Tal vez había una manera de averiguarlo. Había alguien a quien podía preguntárselo. Quizá no respondería a sus preguntas, o ni siquiera a su llamada, pero no le quedaba más remedio que intentarlo.
:Chaia.
Aguardó unos instantes antes de llamarlo de nuevo. Como sus sentidos no detectaron ninguna presencia familiar, ella suspiró y caviló sobre su dilema. Quizá debía repasar lo que sí sabía respecto a la situación en que se encontraba. «Lo único que sé es que un agotamiento peligroso se ha apoderado de Rit». Por tanto, debía basar su decisión en este dato.
«Me quedaré con él, por si acaso, al menos hasta que sepa algo más. Aún cabe la posibilidad de que Chaia se presente».
Un escalofrío le bajó por la espalda ante la idea de volver a estar en presencia del dios. Muchas cosas habían cambiado en los últimos días.
«Ya no echo de menos a Leiard —pensó, sonriendo—. Chaia tenía razón sobre eso».
Nunca antes había sentido un placer semejante. Sus experiencias con Chaia eran como las conexiones en sueños, pero mucho más complejas. Las conexiones en sueños se fundamentaban en los recuerdos de goce físico. Los ratos que había pasado con Chaia habían sido momentos de descubrimiento y de un éxtasis que jamás había experimentado. Aunque el contacto del dios solo podía ser de naturaleza mágica, esto cambiaba cuando la mente y la voluntad de ambos se fusionaban. La magia se transformaba en sensación.

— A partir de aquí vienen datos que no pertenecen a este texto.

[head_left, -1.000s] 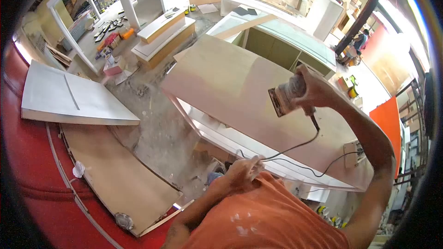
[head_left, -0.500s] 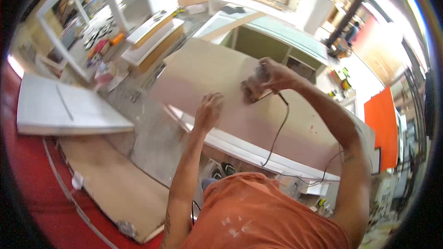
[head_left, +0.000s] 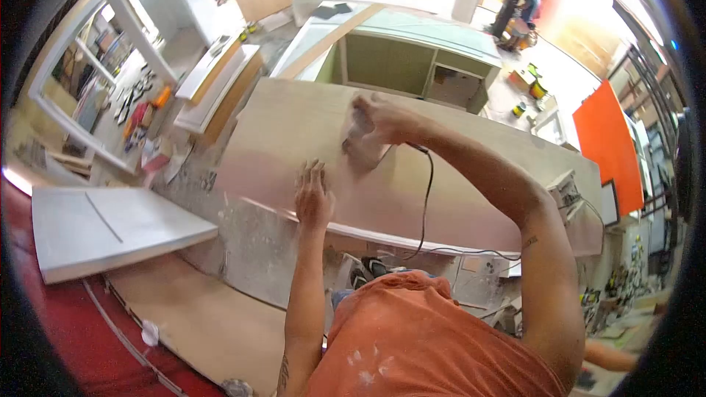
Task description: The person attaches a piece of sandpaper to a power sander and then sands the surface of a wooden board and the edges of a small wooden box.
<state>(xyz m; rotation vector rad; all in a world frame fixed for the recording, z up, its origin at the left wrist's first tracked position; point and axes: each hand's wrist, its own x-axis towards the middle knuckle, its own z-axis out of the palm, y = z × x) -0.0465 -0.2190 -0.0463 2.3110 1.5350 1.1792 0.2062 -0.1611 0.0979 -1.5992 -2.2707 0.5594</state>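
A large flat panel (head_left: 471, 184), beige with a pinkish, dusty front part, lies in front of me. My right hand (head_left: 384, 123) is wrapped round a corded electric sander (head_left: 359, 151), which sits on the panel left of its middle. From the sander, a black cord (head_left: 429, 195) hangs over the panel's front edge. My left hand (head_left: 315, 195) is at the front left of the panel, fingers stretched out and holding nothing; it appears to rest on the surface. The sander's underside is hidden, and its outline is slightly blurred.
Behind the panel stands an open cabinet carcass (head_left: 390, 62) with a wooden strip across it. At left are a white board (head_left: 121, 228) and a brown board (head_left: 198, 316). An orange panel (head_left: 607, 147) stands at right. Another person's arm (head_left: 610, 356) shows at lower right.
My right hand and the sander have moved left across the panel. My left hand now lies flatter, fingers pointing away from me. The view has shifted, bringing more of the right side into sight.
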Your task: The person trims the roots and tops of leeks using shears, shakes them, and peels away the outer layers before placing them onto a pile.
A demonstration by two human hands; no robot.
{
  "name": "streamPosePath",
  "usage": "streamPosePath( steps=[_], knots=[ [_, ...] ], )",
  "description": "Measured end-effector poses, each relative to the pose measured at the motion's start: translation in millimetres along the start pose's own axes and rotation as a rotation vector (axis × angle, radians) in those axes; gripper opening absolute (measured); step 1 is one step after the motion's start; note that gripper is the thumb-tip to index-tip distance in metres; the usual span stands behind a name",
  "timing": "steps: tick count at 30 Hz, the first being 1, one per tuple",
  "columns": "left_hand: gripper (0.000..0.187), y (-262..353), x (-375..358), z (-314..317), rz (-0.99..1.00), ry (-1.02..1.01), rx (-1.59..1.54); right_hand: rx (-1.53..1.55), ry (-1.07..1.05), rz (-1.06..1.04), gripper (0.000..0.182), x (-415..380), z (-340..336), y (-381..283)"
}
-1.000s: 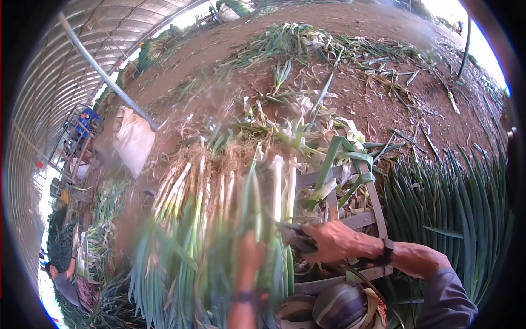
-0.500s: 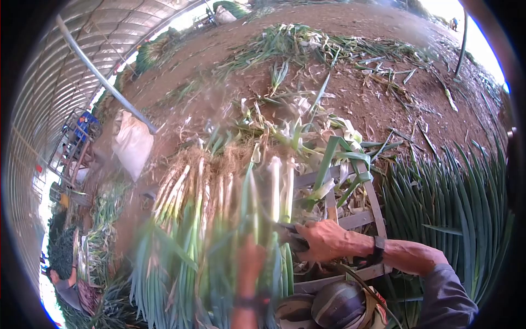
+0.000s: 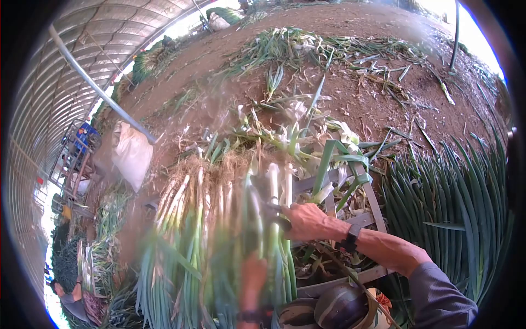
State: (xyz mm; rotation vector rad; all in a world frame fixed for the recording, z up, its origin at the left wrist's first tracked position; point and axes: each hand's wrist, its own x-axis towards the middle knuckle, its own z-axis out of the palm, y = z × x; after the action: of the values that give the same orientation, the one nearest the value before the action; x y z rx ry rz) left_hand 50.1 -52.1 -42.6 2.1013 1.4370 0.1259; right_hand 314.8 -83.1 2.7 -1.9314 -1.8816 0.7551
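Long green onions (image 3: 197,241) lie side by side in the lower middle, with white stalks and brown roots pointing away from me. My left hand (image 3: 253,274), smeared by motion, is over the green leaves of one onion stalk (image 3: 253,211) that stands a little above the others. My right hand (image 3: 308,221) is closed round a dark tool (image 3: 278,215) whose far end meets that stalk; its exact shape is blurred. Just left of my right hand are two thick white stalks (image 3: 274,186). A metal frame (image 3: 373,205) stands beyond my right wrist.
Green leaves (image 3: 449,219) stand in a dense mass at the right. Peeled leaves (image 3: 296,131) litter the brown soil ahead. A white sack (image 3: 132,153) sits at the left by a slanting pole (image 3: 98,88). Another person (image 3: 74,304) is at the lower left.
My right hand and the dark tool have moved left and slightly up, closer to the raised stalk. My left hand has shifted slightly downward.
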Motion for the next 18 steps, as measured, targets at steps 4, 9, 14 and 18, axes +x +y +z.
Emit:
streamPosePath(
  steps=[4, 9, 14, 18],
  knots=[
    [0.044, -8.4, -4.1, 7.5, 0.022, -0.13, 0.013, 0.093, 0.013, -0.094, 0.061, -41.2, -18.6, -17.6],
    [0.044, 0.1, -15.7, 1.2, 0.167, -0.105, 0.124, 0.087, -0.058, -0.138, 0.058, -76.2, -33.5, -35.9],
    [0.044, -4.3, -22.5, -24.3, 0.051, 0.444, 0.238, 0.152, -0.122, -0.21, 0.054, -85.7, -15.1, -35.0],
    [0.048, -38.8, -16.0, -22.0, 0.058, 0.385, 0.185, 0.155, -0.231, -0.242, 0.053, -90.8, -22.7, -51.3]
  ],
)
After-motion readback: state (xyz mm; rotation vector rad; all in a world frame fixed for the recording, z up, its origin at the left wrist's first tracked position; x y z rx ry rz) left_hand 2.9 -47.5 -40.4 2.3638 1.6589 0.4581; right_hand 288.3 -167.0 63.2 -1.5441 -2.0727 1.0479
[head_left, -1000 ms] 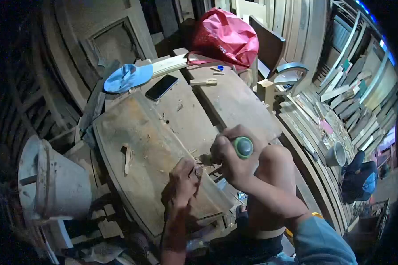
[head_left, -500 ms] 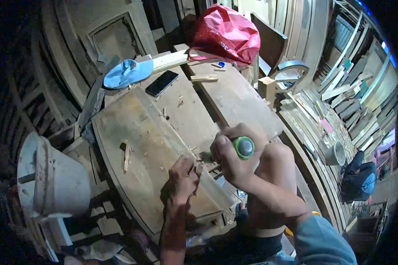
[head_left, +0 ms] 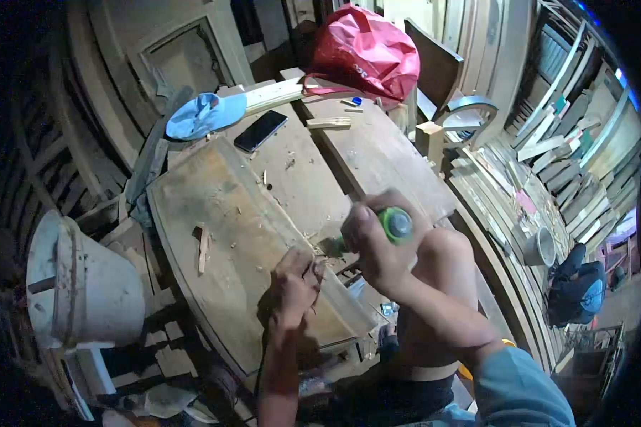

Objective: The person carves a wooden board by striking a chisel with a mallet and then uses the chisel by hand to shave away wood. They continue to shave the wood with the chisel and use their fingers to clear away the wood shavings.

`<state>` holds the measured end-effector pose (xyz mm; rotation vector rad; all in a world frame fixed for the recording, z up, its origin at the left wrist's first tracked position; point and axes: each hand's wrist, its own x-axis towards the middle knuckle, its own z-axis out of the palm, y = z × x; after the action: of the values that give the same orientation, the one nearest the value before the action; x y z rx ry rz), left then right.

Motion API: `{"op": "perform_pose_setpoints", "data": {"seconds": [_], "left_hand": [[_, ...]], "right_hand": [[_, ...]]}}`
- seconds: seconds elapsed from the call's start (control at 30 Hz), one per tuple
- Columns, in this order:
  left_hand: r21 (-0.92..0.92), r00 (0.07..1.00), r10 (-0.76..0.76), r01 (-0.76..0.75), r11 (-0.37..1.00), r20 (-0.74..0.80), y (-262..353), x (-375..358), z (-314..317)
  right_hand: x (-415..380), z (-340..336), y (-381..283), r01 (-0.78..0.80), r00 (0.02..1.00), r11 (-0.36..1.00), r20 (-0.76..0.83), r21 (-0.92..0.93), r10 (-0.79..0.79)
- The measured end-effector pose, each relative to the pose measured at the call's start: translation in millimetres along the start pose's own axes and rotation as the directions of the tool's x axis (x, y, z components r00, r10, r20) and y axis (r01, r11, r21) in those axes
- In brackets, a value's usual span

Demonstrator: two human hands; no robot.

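Observation:
My right hand (head_left: pixel 381 249) is wrapped round a green handle with a grey end cap (head_left: pixel 397 223); whatever tool it belongs to points away and down, its far end hard to make out. To its left, my left hand (head_left: pixel 295 285) is closed at the right edge of a wooden panel (head_left: pixel 228 206), pinching something small and dark that I cannot make out. Wood shavings lie near the fingers. On the panel rests a thin wood sliver (head_left: pixel 204 249).
Beyond the panel lie a black phone (head_left: pixel 261 131), a blue cap (head_left: pixel 205 117), a wood offcut (head_left: pixel 329 123) and a red bag (head_left: pixel 367 53). A white bucket (head_left: pixel 100 285) stands at the left. Stacked boards (head_left: pixel 498 228) run along the right.
My right hand has shifted slightly and the handle is tilted a little more to the side, showing more green. My left hand has moved only slightly.

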<state>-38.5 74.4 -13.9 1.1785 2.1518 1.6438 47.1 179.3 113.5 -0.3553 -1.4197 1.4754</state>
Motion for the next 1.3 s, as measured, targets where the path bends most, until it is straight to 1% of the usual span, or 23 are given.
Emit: {"op": "perform_pose_setpoints", "data": {"seconds": [0.03, 0.1, 0.13, 0.2, 0.27, 0.33, 0.4, 0.5, 0.57, 0.6, 0.63, 0.7, 0.73, 0.77, 0.83, 0.9, 0.97, 1.0, 1.03, 1.13, 1.17, 1.23, 1.3], "left_hand": [[-0.039, 0.997, -0.071, 0.073, 0.997, 0.036, -0.7, 1.6, 4.1], [0.038, 0.999, -0.047, 0.046, 0.998, 0.021, 18.3, 6.8, -0.9], [0.08, 1.0, 0.026, -0.025, 0.996, -0.005, 11.6, 6.4, -0.5], [0.155, 0.998, 0.07, -0.07, 0.985, 0.01, 12.1, 7.0, -4.5], [0.137, 0.995, 0.1, -0.098, 0.986, -0.009, 12.0, 7.1, -2.8], [0.062, 0.982, 0.179, -0.176, 0.982, -0.055, 13.7, 8.9, -0.8], [0.059, 0.988, 0.148, -0.146, 0.988, -0.034, 11.1, 7.8, -1.8], [0.051, 0.99, 0.142, -0.141, 0.989, -0.018, 7.0, 7.2, -1.0], [0.221, 0.985, 0.171, -0.171, 0.96, 0.02, 8.7, 6.3, -3.2], [0.087, 0.991, 0.132, -0.132, 0.987, 0.003, 2.4, 5.7, -0.2], [0.087, 0.992, 0.124, -0.125, 0.988, 0.012, 2.2, 2.4, -1.2], [0.197, 0.982, 0.188, -0.18, 0.964, -0.024, 9.2, 5.3, -4.0], [-0.05, 0.996, -0.09, 0.09, 0.995, -0.006, 1.2, -1.0, 2.7], [-0.046, 0.997, -0.082, 0.082, 0.996, -0.006, 2.8, 3.4, 0.7], [0.158, 0.986, 0.162, -0.164, 0.974, 0.026, 9.0, 6.0, -5.0], [0.14, 0.994, 0.113, -0.112, 0.984, 0.001, 33.4, 5.2, -10.8], [0.039, 0.992, -0.09, 0.087, 0.995, 0.087, 32.3, 4.0, -12.1], [0.143, 0.951, 0.308, -0.31, 0.94, 0.035, 32.3, 9.3, -12.3], [0.147, 0.951, 0.307, -0.309, 0.94, 0.034, 34.2, 10.9, -13.9], [0.166, 0.996, 0.014, -0.029, 0.986, 0.09, 52.0, 6.0, -18.2], [0.164, 0.996, 0.021, -0.036, 0.986, 0.091, 48.7, 6.1, -17.5], [0.07, 0.955, -0.23, 0.221, 0.973, 0.185, 36.5, 4.0, -16.9], [0.075, 0.982, -0.127, 0.117, 0.99, 0.143, 34.8, 7.9, -16.8]], "right_hand": [[-0.1, -3.5, 0.1, 0.007, 1.0, 1.0, -0.009, -0.008, -0.007], [0.7, -4.2, -2.1, -0.105, 0.994, 0.993, 0.0, -0.058, 0.105], [-1.5, -2.3, -6.8, -0.007, 0.999, 1.0, 0.051, -0.01, 0.007], [-1.7, -2.8, 4.4, -0.021, 0.999, 1.0, 0.04, -0.018, 0.021], [3.2, -3.3, -1.3, -0.075, 0.997, 0.997, -0.026, -0.032, 0.074], [-0.5, -4.1, -5.2, -0.018, 1.0, 0.999, -0.012, -0.045, 0.018], [-3.7, 0.8, -7.1, 0.074, 0.997, 0.992, 0.024, -0.105, -0.071], [0.5, -1.3, -3.0, -0.016, 1.0, 0.997, -0.008, -0.082, 0.015], [0.0, -2.9, -7.3, -0.056, 0.998, 0.998, 0.004, 0.02, 0.056], [-0.4, -2.8, -7.1, -0.016, 1.0, 0.998, 0.002, -0.056, 0.016], [-1.2, -3.1, -8.5, 0.022, 1.0, 0.991, 0.0, -0.135, -0.022], [1.4, -1.0, -17.9, 0.004, 0.999, 0.995, -0.033, -0.097, -0.008], [0.0, -2.1, -18.9, 0.047, 0.999, 0.997, 0.011, -0.059, -0.047], [-1.7, -2.3, -18.4, 0.087, 0.995, 0.996, 0.054, -0.017, -0.086], [-5.2, 2.1, -16.5, 0.115, 0.992, 0.993, 0.043, 0.021, -0.116], [-0.8, 4.1, -24.3, 0.078, 0.996, 0.995, 0.054, -0.063, -0.074], [-1.2, 3.3, -30.1, 0.052, 0.997, 0.995, 0.064, -0.089, -0.046], [-1.7, 3.7, -29.2, 0.145, 0.987, 0.988, 0.073, -0.058, -0.14], [-2.6, 4.0, -27.5, 0.23, 0.971, 0.973, 0.079, -0.027, -0.227], [-1.9, 3.6, -30.2, 0.222, 0.97, 0.974, 0.109, -0.049, -0.216], [-0.1, 3.7, -32.7, 0.255, 0.962, 0.961, 0.123, -0.105, -0.242], [0.5, 2.7, -30.9, 0.265, 0.961, 0.959, 0.112, -0.105, -0.253], [1.0, 4.4, -29.9, 0.268, 0.962, 0.958, 0.09, -0.105, -0.259]]}}
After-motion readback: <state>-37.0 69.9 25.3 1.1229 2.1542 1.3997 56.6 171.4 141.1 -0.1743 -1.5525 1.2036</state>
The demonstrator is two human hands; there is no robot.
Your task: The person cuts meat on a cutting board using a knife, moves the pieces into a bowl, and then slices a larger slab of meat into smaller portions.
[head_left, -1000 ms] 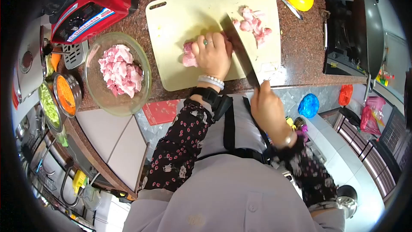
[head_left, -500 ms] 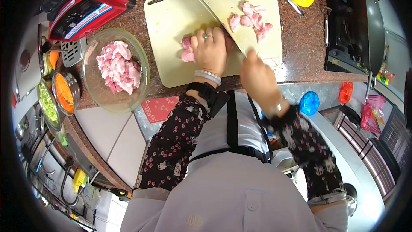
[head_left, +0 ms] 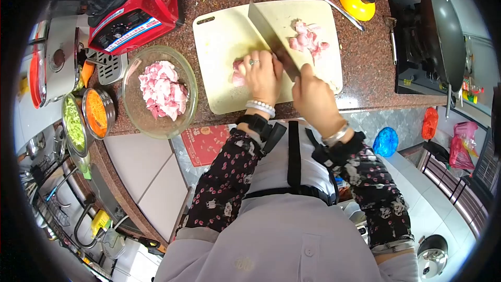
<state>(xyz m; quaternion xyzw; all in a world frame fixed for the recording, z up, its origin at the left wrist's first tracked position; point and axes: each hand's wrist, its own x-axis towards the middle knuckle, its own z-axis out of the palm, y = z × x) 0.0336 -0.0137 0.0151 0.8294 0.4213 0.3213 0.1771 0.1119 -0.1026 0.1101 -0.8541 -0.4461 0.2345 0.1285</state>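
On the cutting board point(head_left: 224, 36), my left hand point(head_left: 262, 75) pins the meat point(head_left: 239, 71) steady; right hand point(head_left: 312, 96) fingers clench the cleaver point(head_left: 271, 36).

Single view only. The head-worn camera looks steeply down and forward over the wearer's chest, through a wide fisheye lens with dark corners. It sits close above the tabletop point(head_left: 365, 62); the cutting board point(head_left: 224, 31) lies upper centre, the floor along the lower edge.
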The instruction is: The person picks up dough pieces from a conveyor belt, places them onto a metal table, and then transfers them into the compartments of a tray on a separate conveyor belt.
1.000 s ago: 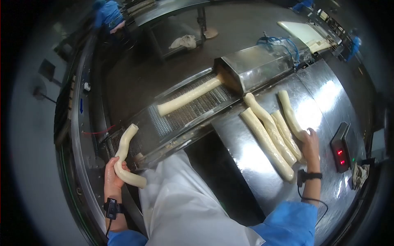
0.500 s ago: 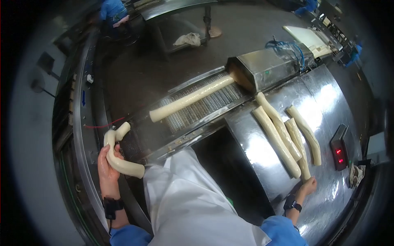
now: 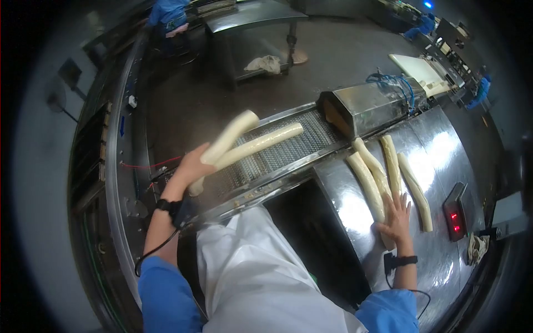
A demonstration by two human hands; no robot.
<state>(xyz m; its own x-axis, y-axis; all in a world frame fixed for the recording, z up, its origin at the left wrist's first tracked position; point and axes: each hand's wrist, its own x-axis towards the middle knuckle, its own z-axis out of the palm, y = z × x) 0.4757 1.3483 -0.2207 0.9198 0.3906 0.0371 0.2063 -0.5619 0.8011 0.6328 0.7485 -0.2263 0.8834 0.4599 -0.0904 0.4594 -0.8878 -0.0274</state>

Él podía responder a su deseo más nimio y al mismo tiempo estimularla de maneras que no imaginaba que fueran posibles.
Había temido que el mundo le pareciera anodino en comparación con sus encuentros con Chaia, pero, por el contrario, era como si sus sentidos se hubieran aguzado. Todos los objetos le parecían fascinantes; todos los seres vivos, hermosos y vibrantes.
Por fortuna, este efecto se atenuó. Ella no quería que la belleza de un insecto la distrajera mientras intentaba tratar asuntos importantes con los siyís. Verlos con sus sentidos avivados no había hecho más que reforzar su deseo de protegerlos.
No obstante, también había cobrado mayor conciencia de los aspectos que la diferenciaban de los siyís. Ella era alta y carecía de alas; ellos eran mortales. Percibir esas diferencias con tanta claridad la entristecía. ¿Era inevitable que, al intimar con un dios, se distanciara de los mortales? Este pensamiento le resultaba perturbador.
«Pero es agradable volver a esperar la noche con ilusión —pensó—. Y no tiene mucho sentido que me desasosiegue por eso ahora mismo». Sonriendo para sí, dejó a un lado todas sus preocupaciones y se sumió en fantasías sobre su siguiente encuentro con Chaia.